Supplied material —
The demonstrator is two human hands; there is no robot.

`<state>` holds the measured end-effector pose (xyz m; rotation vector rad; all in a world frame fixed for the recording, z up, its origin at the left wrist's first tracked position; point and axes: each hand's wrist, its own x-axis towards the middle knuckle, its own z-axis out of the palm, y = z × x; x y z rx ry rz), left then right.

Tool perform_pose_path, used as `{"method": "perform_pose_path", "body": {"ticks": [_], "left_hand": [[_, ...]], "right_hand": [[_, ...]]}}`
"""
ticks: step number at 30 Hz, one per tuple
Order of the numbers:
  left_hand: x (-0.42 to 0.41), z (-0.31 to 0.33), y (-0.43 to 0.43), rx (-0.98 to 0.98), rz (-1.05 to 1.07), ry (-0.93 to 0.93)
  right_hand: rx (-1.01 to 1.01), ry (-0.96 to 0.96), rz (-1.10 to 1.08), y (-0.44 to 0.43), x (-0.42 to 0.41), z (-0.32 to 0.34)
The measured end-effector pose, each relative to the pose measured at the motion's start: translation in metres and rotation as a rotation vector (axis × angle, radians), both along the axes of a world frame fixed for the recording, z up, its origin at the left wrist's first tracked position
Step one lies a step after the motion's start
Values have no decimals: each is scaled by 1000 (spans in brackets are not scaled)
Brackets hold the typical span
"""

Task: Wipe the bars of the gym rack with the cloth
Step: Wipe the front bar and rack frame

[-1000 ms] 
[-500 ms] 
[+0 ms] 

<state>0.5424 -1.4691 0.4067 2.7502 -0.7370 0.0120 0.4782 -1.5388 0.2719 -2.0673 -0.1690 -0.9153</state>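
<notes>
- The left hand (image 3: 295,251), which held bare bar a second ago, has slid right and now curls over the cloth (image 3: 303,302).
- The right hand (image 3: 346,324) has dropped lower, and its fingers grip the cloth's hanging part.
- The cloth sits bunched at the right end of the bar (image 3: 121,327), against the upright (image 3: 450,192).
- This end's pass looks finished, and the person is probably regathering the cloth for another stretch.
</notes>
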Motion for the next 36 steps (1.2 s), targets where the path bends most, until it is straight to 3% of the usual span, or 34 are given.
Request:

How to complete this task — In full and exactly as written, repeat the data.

Exercise solution —
The demonstrator is two human hands; there is no robot.

`<state>` holds the measured end-effector pose (xyz m; rotation vector rad; all in a world frame fixed for the recording, z up, its origin at the left wrist's first tracked position; point and axes: each hand's wrist, its own x-axis towards the middle knuckle, its own z-axis out of the palm, y = z × x; x y z rx ry rz), left then right.

Tool perform_pose_path, used as `{"method": "perform_pose_path", "body": {"ticks": [_], "left_hand": [[_, ...]], "right_hand": [[_, ...]]}}`
"""
ticks: step number at 30 Hz, one per tuple
Order of the numbers:
  left_hand: x (-0.42 to 0.41), z (-0.31 to 0.33), y (-0.43 to 0.43), rx (-0.98 to 0.98), rz (-1.05 to 1.07), ry (-0.93 to 0.93)
  right_hand: rx (-1.01 to 1.01), ry (-0.96 to 0.96), rz (-1.10 to 1.08), y (-0.44 to 0.43), x (-0.42 to 0.41), z (-0.32 to 0.34)
The measured end-effector pose, each relative to the pose measured at the motion's start: translation in metres and rotation as a rotation vector (axis × angle, radians), both along the axes of a world frame fixed for the recording, z up, its origin at the left wrist's first tracked position
Step one lies a step after the motion's start
Values have no decimals: each is scaled by 1000 (spans in brackets are not scaled)
Brackets hold the typical span
"""

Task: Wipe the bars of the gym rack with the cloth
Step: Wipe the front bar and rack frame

[-1000 ms] 
[-500 ms] 
[+0 ms] 

<state>0.5424 -1.4691 0.4067 2.7502 -0.7370 0.0120 0.4782 -1.5388 0.2719 -2.0673 -0.1690 -0.9153</state>
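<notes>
- The left hand (image 3: 295,251), which held bare bar a second ago, has slid right and now curls over the cloth (image 3: 303,302).
- The right hand (image 3: 346,324) has dropped lower, and its fingers grip the cloth's hanging part.
- The cloth sits bunched at the right end of the bar (image 3: 121,327), against the upright (image 3: 450,192).
- This end's pass looks finished, and the person is probably regathering the cloth for another stretch.
</notes>
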Motion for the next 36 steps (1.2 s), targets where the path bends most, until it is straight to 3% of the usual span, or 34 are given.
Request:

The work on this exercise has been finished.